═══ Given records

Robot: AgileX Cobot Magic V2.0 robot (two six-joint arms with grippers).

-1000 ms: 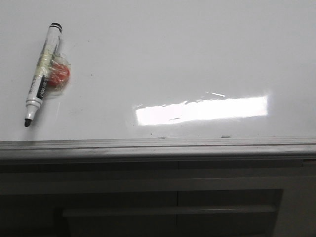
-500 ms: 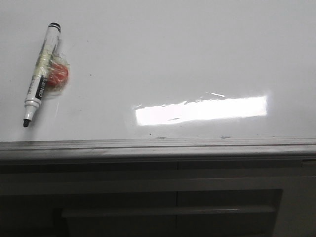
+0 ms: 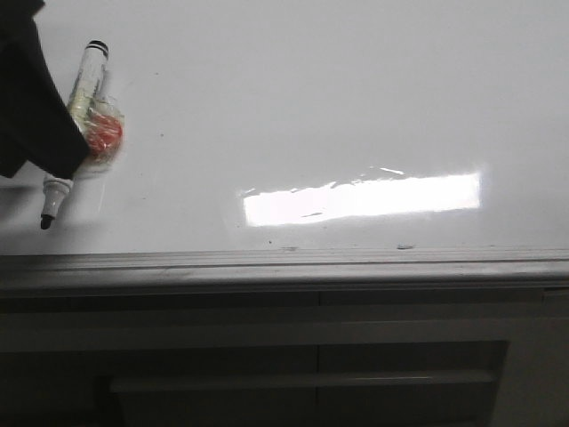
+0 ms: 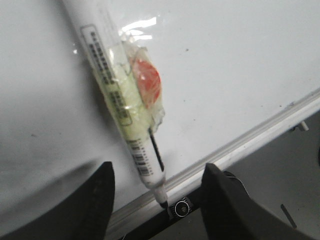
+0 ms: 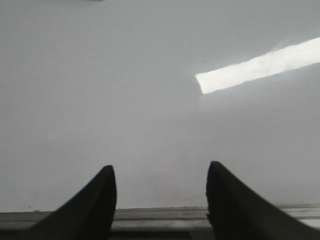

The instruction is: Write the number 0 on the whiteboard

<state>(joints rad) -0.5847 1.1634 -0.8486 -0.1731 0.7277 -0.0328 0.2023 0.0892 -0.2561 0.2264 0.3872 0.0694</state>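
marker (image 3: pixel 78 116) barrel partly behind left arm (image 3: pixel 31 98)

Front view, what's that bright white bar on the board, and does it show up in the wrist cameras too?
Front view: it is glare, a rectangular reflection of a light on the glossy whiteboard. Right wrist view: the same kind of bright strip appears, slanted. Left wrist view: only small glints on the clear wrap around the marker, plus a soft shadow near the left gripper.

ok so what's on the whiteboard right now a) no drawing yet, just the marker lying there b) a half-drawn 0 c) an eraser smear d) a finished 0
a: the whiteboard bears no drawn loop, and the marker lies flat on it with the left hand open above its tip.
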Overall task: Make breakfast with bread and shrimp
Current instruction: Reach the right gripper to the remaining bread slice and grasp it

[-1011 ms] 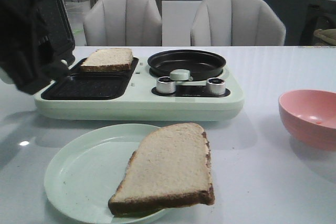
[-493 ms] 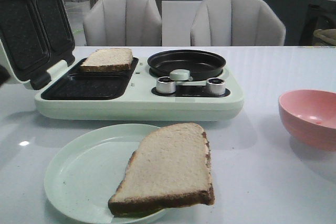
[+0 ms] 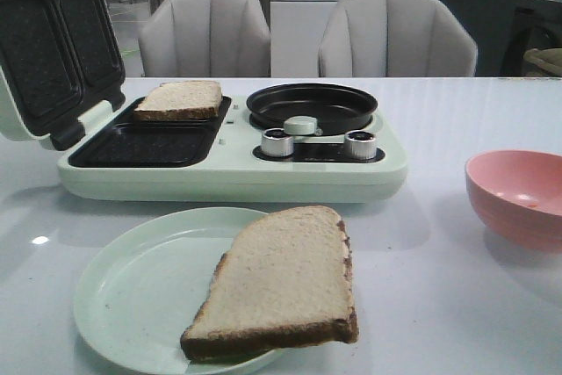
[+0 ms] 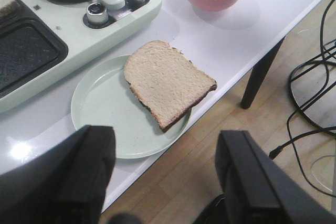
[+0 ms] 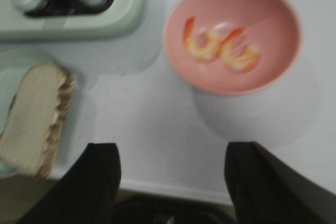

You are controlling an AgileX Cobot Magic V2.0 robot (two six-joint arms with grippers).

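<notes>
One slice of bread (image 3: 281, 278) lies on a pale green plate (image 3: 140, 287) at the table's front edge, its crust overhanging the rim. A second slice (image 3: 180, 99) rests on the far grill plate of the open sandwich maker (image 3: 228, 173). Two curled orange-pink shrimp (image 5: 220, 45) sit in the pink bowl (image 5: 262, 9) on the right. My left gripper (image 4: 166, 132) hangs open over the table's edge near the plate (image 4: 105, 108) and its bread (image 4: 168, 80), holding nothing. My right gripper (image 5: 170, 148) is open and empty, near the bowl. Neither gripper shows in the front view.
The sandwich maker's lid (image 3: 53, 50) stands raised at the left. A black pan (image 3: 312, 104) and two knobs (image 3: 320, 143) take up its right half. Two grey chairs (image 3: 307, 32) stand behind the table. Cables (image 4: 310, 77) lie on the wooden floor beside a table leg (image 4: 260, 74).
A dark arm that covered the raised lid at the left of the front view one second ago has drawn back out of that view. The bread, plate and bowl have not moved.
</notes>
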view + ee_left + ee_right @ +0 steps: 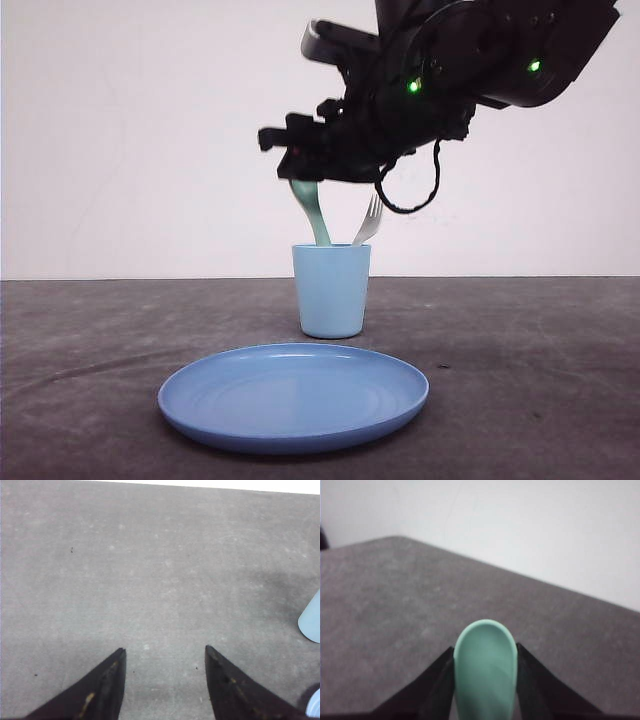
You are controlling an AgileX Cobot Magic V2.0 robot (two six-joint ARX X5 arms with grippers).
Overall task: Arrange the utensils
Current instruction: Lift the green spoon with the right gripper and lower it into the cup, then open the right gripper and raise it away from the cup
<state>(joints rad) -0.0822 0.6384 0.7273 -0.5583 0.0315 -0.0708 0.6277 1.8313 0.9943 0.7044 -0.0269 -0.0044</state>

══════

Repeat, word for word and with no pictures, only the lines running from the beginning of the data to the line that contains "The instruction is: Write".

■ Task solution:
Robot: AgileX Cobot Magic V2.0 robot (two six-joint arms with grippers).

-1000 ms: 
-500 ms: 
+0 ms: 
+0 ms: 
+0 ms: 

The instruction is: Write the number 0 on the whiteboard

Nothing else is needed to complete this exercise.